Description of the task:
Emit the data below verbatim, stripping out any pictures.
* * * * * * * * *
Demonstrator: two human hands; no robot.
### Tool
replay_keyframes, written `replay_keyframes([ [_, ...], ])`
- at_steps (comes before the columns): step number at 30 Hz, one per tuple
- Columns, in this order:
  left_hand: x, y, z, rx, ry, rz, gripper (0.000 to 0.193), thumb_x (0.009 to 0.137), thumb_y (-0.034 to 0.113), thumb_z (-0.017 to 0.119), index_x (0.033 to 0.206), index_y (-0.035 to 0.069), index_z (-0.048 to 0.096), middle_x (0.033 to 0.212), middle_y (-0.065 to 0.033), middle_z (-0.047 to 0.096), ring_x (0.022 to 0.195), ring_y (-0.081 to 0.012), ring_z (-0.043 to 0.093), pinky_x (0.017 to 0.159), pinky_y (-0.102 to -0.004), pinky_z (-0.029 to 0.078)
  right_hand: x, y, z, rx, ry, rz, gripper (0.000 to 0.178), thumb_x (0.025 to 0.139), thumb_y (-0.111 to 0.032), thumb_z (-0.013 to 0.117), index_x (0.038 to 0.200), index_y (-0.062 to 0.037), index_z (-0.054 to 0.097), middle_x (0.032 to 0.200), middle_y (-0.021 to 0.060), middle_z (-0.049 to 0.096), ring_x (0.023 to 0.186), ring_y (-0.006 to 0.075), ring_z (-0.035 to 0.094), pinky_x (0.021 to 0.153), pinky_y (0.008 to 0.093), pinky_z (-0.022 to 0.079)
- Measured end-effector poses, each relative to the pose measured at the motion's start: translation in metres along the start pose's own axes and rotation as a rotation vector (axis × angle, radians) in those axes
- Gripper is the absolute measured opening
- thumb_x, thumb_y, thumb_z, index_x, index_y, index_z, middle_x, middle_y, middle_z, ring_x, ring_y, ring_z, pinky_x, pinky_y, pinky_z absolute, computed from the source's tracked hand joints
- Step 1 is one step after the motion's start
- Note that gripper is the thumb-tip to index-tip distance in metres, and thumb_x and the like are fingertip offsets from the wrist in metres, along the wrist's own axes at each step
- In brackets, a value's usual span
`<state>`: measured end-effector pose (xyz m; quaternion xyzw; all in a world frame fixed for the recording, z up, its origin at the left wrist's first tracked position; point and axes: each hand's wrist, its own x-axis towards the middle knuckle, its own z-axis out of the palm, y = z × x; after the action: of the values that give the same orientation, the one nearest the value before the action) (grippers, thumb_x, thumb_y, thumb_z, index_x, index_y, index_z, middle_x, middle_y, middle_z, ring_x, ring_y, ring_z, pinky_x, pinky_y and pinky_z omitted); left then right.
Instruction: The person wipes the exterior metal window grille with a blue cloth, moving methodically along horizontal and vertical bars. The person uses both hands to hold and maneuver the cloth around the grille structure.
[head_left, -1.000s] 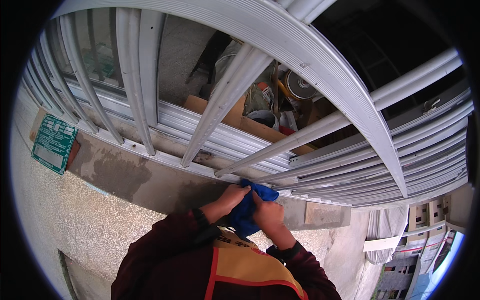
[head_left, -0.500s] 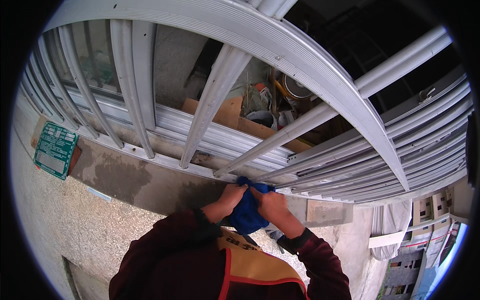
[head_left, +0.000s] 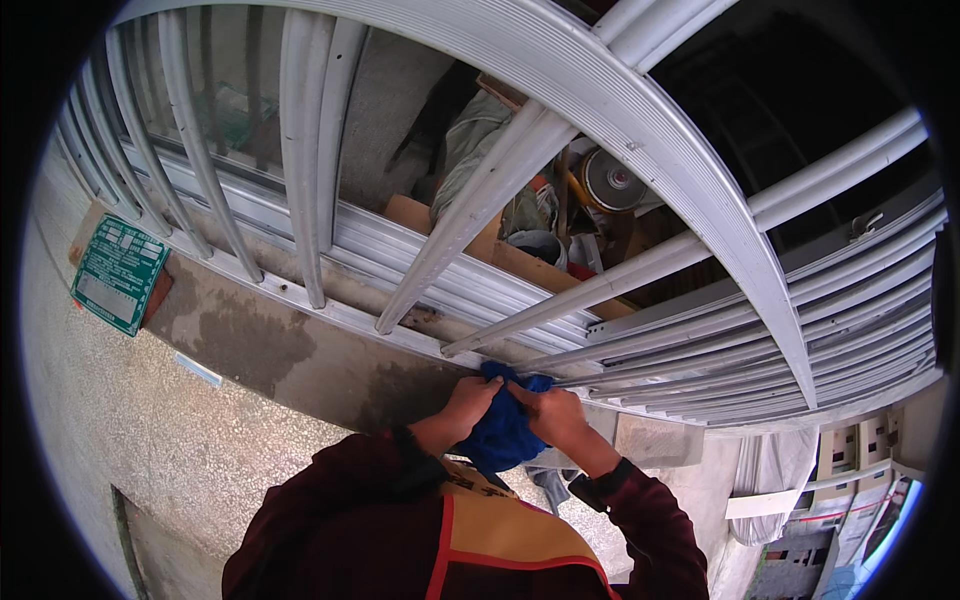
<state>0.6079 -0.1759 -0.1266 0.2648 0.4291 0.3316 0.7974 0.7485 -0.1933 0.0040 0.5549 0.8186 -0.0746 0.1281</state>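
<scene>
one blue cloth [head_left: 497, 435] is in hand, head view. it lies between the left hand [head_left: 466, 405] and the right hand [head_left: 560, 418], touching both, so neither is nearer. its long axis runs roughly from the base rail [head_left: 350, 323] of the window grille [head_left: 690, 140] back toward the wearer; the upper edge meets the rail, and the bulk hangs down over the sill [head_left: 333, 362].

grip, left: closed on the cloth's upper left edge, thumb on top. grip, right: closed on the upper right part, one finger laid out toward the left thumb; the fingers underneath are hidden.

count, same view: hands, two; cloth, one; green notice plate [head_left: 122, 272], one, at the sill's left end, well apart from the hands; reddish block [head_left: 158, 290], one, just beside the plate; dark patches on the sill, two; pale strip [head_left: 198, 370], one, along the near edge. behind the bars: one round disc-like item [head_left: 612, 182], kind not determined. grille bars are numerous; crowding at both sides prevents an exact figure.
</scene>
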Motion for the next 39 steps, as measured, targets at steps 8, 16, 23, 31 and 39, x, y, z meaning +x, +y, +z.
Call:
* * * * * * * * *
Result of the exercise:
Demonstrator: two human hands; no robot.
### Tool
replay_keyframes, written `replay_keyframes([ [_, ...], ])`
- at_steps (comes before the columns): step number at 30 Hz, one per tuple
- Columns, in this order:
  left_hand: x, y, z, rx, ry, rz, gripper (0.000 to 0.193), thumb_x (0.009 to 0.137), thumb_y (-0.034 to 0.113), thumb_z (-0.017 to 0.119), index_x (0.033 to 0.206), index_y (-0.035 to 0.069), index_z (-0.048 to 0.096), middle_x (0.033 to 0.212), middle_y (-0.065 to 0.033), middle_z (-0.047 to 0.096), ring_x (0.022 to 0.195), ring_y (-0.081 to 0.012), ring_z (-0.043 to 0.093), pinky_x (0.017 to 0.159), pinky_y (-0.102 to -0.004), pinky_z (-0.029 to 0.078)
  right_hand: x, y, z, rx, ry, rz, gripper (0.000 to 0.178), thumb_x (0.025 to 0.139), thumb_y (-0.111 to 0.032), thumb_z (-0.013 to 0.117), index_x (0.038 to 0.200), index_y (-0.062 to 0.037), index_z (-0.054 to 0.097), middle_x (0.032 to 0.200), middle_y (-0.021 to 0.060), middle_z (-0.049 to 0.096), ring_x (0.023 to 0.186), ring_y (-0.006 to 0.075), ring_z (-0.035 to 0.094), pinky_x (0.021 to 0.153), pinky_y (0.008 to 0.093), pinky_z (-0.022 to 0.079)
- Measured end-effector poses, each relative to the pose measured at the motion's start: translation in metres along the start pose's own axes and rotation as a rotation vector (axis × angle, radians) in those axes
- Gripper is the absolute measured opening
- thumb_x, thumb_y, thumb_z, index_x, index_y, index_z, middle_x, middle_y, middle_z, ring_x, ring_y, ring_z, pinky_x, pinky_y, pinky_z absolute, computed from the source's tracked hand joints
- Step 1 is one step after the motion's start
- Note that gripper is the thumb-tip to index-tip distance in metres, and thumb_x and the like are fingertip offsets from the wrist in metres, along the wrist's own axes at each step
- In brackets, a value's usual span
`<state>`: measured end-effector pose (xyz m; quaternion xyzw; all in a world frame fixed for the recording, z up, its origin at the left wrist's first tracked position; point and axes: each hand's wrist, its own x-axis towards the middle knuckle, its own z-axis out of the palm, y = z × x; after the action: of the values that give the same orientation, the one nearest the value before the action) (grippers, thumb_x, thumb_y, thumb_z, index_x, index_y, index_z, middle_x, middle_y, middle_z, ring_x, ring_y, ring_z, pinky_x, pinky_y and pinky_z omitted); left then right.
Instruction: The person wipes the exterior metal window grille with a blue cloth, moving methodically along horizontal and vertical bars. The person uses both hands to hold and maneuver the cloth around the grille structure.
[head_left, -1.000s] 
[head_left, -0.500s] 
[head_left, +0.000s] 
<state>0.6079 -0.1759 -0.1266 0.2648 0.4291 0.3316 0.7974 0.7485 -0.1933 0.0040 0.5549 0.8186 -0.0746 0.1281</state>
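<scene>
one blue cloth [head_left: 497, 435] is in hand, head view. it lies between the left hand [head_left: 466, 405] and the right hand [head_left: 560, 418], touching both, so neither is nearer. its long axis runs roughly from the base rail [head_left: 350, 323] of the window grille [head_left: 690, 140] back toward the wearer; the upper edge meets the rail, and the bulk hangs down over the sill [head_left: 333, 362].

grip, left: closed on the cloth's upper left edge, thumb on top. grip, right: closed on the upper right part, one finger laid out toward the left thumb; the fingers underneath are hidden.

count, same view: hands, two; cloth, one; green notice plate [head_left: 122, 272], one, at the sill's left end, well apart from the hands; reddish block [head_left: 158, 290], one, just beside the plate; dark patches on the sill, two; pale strip [head_left: 198, 370], one, along the near edge. behind the bars: one round disc-like item [head_left: 612, 182], kind not determined. grille bars are numerous; crowding at both sides prevents an exact figure.
</scene>
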Motion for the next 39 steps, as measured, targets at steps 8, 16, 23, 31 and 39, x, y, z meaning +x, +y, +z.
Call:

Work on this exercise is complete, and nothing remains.